AIM OF THE EXERCISE: Print the whole listing exactly.

PROVIDED DATA:
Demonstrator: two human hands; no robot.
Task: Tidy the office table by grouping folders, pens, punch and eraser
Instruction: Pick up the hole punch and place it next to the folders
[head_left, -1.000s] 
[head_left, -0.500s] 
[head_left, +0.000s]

ANSWER SECTION:
Demonstrator: two human hands; no robot.
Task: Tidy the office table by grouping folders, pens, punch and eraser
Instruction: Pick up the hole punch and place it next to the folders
[head_left, -1.000s] 
[head_left, -0.500s] 
[head_left, +0.000s]

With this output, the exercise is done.